YOUR TASK:
The data shown below should all be retyped exactly.

┌──

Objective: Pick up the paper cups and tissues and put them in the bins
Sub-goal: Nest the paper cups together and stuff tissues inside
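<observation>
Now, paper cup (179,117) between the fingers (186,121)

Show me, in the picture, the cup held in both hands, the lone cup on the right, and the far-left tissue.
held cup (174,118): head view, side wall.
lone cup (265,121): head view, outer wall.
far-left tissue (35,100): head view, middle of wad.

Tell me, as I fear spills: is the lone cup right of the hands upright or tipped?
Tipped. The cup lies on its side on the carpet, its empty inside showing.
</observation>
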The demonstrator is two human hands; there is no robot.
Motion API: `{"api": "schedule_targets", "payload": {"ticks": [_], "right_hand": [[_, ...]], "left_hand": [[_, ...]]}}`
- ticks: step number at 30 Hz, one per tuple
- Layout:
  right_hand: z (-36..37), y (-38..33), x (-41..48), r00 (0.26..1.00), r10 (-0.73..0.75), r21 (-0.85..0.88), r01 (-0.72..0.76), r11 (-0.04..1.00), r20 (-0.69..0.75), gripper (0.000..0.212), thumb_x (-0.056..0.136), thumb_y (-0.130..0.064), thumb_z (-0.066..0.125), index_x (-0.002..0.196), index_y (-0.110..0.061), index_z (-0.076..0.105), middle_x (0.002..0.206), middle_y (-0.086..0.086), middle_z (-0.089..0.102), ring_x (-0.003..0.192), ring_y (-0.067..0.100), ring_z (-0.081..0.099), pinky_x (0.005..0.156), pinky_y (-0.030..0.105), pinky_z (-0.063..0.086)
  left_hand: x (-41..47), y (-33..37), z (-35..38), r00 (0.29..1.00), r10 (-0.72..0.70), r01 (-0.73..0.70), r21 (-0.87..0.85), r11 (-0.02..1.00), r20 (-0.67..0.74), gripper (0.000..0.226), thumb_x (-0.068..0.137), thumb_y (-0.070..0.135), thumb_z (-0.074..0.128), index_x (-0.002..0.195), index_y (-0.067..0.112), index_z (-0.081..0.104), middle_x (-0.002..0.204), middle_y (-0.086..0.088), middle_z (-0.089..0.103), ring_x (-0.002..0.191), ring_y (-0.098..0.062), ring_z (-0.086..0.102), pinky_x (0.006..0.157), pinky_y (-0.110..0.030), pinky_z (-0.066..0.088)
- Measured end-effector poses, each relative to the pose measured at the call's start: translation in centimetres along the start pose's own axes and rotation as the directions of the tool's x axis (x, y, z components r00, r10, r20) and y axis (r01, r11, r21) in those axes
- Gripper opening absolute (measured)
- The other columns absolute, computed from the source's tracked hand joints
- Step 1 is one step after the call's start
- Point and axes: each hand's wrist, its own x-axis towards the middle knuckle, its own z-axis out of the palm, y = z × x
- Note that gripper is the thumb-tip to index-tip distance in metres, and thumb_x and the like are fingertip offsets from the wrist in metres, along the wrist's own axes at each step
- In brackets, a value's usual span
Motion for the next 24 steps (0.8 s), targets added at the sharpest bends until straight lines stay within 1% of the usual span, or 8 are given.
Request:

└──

WRITTEN ANSWER:
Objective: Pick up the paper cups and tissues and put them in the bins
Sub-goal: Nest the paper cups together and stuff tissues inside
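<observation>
Now, paper cup (179,117) between the fingers (186,121)

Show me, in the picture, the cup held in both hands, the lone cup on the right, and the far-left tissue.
held cup (174,118): head view, side wall.
lone cup (265,121): head view, outer wall.
far-left tissue (35,100): head view, middle of wad.

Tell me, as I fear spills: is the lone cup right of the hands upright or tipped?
Tipped. The cup lies on its side on the carpet, its empty inside showing.
</observation>
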The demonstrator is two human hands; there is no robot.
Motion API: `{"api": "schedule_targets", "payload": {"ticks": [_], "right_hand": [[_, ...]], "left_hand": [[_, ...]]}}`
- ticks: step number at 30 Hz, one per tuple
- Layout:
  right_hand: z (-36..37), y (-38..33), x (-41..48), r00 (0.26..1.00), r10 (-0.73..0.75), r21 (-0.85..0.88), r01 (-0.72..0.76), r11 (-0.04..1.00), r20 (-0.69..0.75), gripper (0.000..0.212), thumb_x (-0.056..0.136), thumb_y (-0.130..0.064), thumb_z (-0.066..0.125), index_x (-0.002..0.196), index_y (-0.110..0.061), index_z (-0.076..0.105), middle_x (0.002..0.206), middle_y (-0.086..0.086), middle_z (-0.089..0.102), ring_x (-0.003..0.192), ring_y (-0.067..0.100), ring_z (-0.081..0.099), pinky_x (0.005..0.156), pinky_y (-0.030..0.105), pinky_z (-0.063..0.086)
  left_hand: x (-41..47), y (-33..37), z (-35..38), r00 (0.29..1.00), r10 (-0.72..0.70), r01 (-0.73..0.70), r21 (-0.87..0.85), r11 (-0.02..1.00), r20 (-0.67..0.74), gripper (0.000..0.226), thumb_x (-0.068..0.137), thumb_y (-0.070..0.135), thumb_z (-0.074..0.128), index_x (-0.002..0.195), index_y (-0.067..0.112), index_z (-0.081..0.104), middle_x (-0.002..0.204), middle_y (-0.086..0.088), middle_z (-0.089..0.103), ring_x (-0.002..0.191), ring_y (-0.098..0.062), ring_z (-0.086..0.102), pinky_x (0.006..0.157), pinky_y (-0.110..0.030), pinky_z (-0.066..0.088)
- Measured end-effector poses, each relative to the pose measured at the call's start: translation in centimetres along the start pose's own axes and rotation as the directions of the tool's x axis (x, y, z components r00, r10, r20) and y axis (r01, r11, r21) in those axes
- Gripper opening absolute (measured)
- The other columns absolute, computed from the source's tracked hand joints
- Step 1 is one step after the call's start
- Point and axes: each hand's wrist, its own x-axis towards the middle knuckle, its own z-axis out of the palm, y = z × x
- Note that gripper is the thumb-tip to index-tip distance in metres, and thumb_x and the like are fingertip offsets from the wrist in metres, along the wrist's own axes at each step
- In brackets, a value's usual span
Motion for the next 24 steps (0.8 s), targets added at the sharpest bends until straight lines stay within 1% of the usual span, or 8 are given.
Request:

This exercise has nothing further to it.